GAV: Tell us one change that you want to see in the online gambling industry?!
Luke: We want running a ‘gambling affiliate site’ to be as well respected as running a ‘finance comparison business’. This will only happen with the industry taking more of a user focus and thinking bigger. There are certainly signs that this is starting to happen.
GAV: Do you have any advice for newbies who are looking to venture into this majestic industry!?
Luke: Get into the data. Not only will it allow you to improve your own metrics, but it will create transparency with partners and the opportunity to work together to grow based on real insights.
GAV: How about iGaming/online casino/gambling conferences, do you attend any of them? If so, which one is your favourite and what is your most fun experience?

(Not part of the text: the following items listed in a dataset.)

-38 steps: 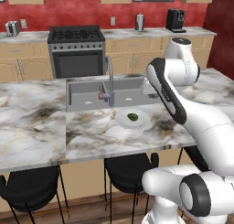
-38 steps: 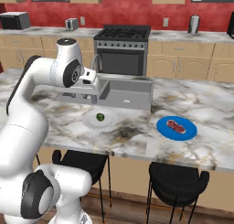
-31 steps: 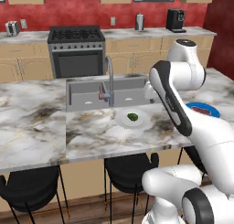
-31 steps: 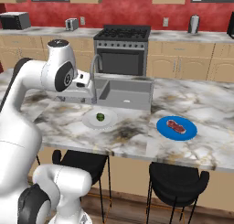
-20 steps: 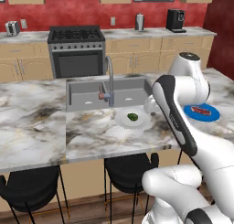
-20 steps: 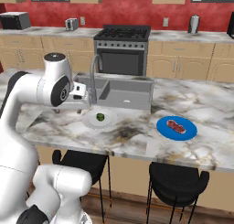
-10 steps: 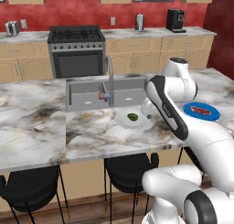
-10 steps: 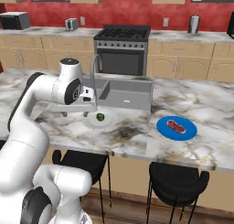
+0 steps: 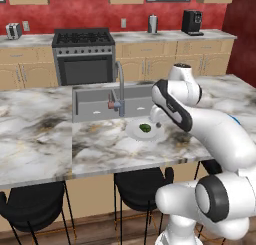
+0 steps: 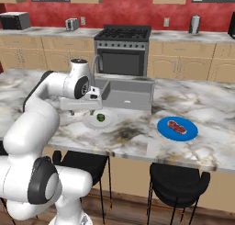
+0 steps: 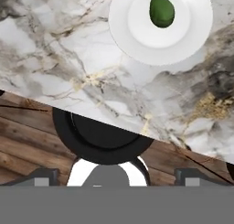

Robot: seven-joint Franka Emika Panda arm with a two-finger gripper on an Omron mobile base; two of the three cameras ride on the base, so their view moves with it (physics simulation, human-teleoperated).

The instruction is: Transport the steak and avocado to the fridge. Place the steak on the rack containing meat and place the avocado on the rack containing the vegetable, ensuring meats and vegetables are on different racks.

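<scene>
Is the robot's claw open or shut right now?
Open. In the hand view the gripper has its dark fingertips far apart, holding nothing.

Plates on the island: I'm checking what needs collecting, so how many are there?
2. A white plate holding the avocado sits in front of the sink; a blue plate with the steak lies further right along the counter.

Changes since the first pictures: my arm, raised high above the counter (image 10: 137, 127) then, now sits lowered and folded in. My gripper (image 10: 85, 110) moves from mid-air down to just beside the white plate (image 10: 106, 123) carrying the avocado (image 10: 100, 117). Jaws slightly wider apart than a second ago.
</scene>
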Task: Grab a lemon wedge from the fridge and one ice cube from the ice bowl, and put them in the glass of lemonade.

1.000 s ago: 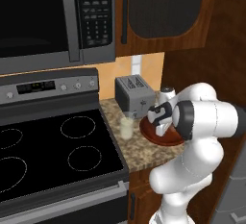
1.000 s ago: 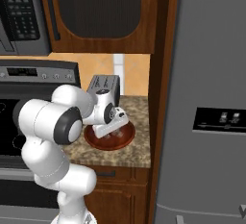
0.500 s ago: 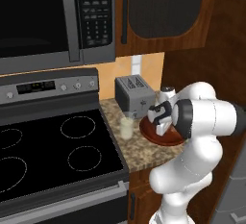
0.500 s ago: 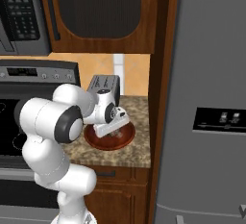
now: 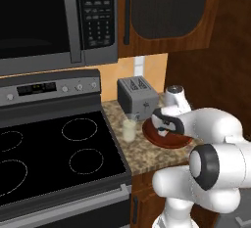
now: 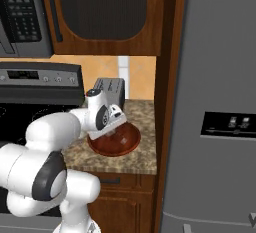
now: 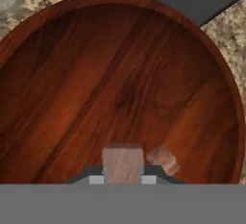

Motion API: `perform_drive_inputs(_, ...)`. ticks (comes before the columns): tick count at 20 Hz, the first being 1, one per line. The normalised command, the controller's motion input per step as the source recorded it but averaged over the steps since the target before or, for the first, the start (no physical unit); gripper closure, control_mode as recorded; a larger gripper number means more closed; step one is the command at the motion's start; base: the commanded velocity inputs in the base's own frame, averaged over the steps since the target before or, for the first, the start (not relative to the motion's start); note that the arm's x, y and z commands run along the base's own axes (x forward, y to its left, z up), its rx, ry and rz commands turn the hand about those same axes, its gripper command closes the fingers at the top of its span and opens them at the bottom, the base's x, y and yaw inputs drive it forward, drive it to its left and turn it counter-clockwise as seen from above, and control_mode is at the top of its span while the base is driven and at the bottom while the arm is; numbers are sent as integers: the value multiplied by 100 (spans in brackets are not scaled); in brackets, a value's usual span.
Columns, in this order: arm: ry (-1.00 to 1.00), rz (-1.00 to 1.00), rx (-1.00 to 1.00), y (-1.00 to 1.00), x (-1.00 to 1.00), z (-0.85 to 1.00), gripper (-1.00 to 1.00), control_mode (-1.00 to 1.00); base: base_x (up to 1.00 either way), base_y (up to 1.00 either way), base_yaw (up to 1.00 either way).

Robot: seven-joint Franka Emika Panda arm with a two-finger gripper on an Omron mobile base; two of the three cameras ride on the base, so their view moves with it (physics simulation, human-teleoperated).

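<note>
Hand (image 7: 123, 180) now clamped on ice cube (image 7: 123, 163) inside ice bowl (image 7: 57, 50); arm unmoved.

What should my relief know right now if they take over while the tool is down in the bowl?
Tool: shut on a small tan-brown ice cube, low inside the ice bowl.
A second, smaller cube lies loose on the bowl floor just beside the held one.
The ice bowl sits on the granite counter in front of the toaster; the glass of lemonade stands to its stove side, upright.
Fridge: doors closed. No lemon wedge to be seen.
Done: cube gripped, not yet lifted.
Left: lift it, drop it in the glass, then open the fridge, fetch the wedge and add it.
</note>
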Motion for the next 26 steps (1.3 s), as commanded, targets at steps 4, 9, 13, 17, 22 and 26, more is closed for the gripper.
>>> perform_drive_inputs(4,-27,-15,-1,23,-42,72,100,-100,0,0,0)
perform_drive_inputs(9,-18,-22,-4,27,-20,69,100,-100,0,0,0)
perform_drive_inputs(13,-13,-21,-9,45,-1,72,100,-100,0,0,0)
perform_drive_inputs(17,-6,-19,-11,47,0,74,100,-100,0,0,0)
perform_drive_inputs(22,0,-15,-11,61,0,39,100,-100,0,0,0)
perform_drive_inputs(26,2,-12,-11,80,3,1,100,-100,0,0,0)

Luke: We try to attend as many as possible. It’s rare to leave without a killer insight or two, at least. Face time with partners is also invaluable We’re looking forward to Lisbon this autumn – the weather should in theory be better than Berlin, which is a plus!
GAV: Where would you like to travel in Eastern Europe, any favourite country or region?
Luke: I haven’t seen much of it, so I’d have quite a long to-do list! In particular, I’ve heard great things about Slovenia.
GAV: Where you wouldn’t want to travel in Eastern Europe?
Luke: I wouldn’t rule anywhere out!
GAV: How about a favourite celebrity or a mentor, do you have one?
Luke: I’m not a big follower of celebrity. I have however been fortunate enough to have worked with a range of experienced and knowledgeable senior colleagues throughout my career, all of whom have had a great influence.